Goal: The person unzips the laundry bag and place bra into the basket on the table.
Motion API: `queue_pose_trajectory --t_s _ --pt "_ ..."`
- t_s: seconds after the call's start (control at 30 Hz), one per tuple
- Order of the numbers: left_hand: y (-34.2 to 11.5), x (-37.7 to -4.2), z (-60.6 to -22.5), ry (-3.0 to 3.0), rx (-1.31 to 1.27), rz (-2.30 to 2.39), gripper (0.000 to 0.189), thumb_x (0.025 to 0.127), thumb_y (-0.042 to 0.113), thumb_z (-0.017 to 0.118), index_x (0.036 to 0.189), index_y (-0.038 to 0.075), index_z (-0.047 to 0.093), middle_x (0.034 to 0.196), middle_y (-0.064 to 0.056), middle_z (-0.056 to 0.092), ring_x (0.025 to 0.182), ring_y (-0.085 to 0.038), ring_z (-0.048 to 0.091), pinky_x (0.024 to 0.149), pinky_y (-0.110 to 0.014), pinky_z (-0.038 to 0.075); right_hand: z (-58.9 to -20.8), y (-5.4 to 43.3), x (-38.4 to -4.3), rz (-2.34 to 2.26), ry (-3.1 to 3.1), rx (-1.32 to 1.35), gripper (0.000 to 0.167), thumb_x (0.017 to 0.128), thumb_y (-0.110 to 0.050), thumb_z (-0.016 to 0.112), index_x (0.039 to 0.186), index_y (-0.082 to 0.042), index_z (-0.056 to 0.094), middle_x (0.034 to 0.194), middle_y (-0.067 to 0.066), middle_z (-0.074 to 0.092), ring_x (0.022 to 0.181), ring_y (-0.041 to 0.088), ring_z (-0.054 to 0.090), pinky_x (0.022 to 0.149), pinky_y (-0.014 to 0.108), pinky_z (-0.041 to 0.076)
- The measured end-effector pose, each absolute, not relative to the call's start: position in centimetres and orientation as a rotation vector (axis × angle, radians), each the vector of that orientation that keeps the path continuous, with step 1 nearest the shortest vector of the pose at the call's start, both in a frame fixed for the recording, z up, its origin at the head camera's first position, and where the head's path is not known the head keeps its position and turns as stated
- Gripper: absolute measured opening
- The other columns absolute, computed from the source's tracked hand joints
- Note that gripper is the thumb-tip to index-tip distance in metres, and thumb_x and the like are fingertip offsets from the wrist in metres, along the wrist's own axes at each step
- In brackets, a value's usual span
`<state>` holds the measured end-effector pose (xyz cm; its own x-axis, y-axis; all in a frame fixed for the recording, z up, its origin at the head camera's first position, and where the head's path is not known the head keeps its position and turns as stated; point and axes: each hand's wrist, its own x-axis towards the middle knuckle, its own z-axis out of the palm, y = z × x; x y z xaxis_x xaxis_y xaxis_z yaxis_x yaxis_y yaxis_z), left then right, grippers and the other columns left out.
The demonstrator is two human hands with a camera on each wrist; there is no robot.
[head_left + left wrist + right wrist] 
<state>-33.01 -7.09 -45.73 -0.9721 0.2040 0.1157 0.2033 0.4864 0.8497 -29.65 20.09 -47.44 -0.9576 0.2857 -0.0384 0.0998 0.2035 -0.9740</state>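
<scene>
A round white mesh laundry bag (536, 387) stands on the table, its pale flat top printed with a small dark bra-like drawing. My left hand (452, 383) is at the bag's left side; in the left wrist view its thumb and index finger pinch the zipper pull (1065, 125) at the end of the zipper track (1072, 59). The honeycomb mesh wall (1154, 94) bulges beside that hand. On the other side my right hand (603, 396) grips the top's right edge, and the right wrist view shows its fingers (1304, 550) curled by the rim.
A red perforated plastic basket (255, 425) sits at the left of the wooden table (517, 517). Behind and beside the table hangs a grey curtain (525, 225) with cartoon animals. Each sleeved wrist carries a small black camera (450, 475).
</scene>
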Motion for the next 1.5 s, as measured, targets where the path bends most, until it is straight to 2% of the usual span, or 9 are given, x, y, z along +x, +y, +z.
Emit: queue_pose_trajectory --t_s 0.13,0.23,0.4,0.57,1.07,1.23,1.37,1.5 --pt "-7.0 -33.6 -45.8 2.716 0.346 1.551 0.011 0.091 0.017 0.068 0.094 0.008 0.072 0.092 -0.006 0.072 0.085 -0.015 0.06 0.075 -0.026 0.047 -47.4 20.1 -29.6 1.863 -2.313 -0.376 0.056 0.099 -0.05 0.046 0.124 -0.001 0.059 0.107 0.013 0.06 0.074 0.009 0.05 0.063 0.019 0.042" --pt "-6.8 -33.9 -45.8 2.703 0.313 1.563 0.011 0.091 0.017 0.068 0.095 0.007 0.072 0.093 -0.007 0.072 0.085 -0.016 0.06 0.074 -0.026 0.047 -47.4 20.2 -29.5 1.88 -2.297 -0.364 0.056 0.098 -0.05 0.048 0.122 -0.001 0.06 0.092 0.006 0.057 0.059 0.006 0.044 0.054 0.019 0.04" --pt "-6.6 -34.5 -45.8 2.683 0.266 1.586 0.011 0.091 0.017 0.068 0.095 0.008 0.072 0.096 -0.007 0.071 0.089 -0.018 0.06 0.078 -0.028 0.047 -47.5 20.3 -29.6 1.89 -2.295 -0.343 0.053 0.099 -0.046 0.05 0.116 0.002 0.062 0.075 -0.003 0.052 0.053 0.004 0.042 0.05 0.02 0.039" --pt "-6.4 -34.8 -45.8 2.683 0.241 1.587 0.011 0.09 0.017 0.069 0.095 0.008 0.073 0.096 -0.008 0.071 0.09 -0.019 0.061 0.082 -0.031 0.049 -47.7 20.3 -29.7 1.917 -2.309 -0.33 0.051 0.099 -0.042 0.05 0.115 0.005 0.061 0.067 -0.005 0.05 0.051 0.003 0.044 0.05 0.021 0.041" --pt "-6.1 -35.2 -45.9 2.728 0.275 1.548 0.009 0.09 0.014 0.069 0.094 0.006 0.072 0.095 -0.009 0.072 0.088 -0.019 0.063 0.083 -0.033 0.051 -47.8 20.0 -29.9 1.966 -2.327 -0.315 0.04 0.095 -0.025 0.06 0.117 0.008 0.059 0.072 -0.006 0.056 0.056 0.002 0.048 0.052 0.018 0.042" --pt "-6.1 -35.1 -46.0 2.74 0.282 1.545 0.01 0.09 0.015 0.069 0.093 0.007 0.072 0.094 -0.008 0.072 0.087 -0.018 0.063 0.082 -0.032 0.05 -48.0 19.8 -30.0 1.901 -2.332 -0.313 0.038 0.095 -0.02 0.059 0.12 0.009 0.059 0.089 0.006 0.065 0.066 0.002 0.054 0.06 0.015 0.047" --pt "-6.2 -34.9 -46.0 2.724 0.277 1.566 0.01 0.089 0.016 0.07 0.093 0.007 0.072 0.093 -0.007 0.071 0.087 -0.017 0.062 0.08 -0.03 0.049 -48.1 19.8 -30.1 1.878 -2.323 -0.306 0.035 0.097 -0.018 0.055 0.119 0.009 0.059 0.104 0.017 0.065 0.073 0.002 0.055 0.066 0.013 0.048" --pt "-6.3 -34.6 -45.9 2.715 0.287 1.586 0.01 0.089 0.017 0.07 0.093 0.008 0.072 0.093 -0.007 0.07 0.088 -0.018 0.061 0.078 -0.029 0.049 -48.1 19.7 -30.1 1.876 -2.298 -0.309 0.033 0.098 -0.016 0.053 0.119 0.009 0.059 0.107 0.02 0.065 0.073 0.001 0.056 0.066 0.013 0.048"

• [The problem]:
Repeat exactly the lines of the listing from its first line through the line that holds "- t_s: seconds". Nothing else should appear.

• [Solution to this problem]:
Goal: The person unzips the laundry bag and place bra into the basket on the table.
Motion API: `queue_pose_trajectory --t_s _ --pt "_ ..."`
- t_s: seconds after the call's start (control at 30 Hz), one per tuple

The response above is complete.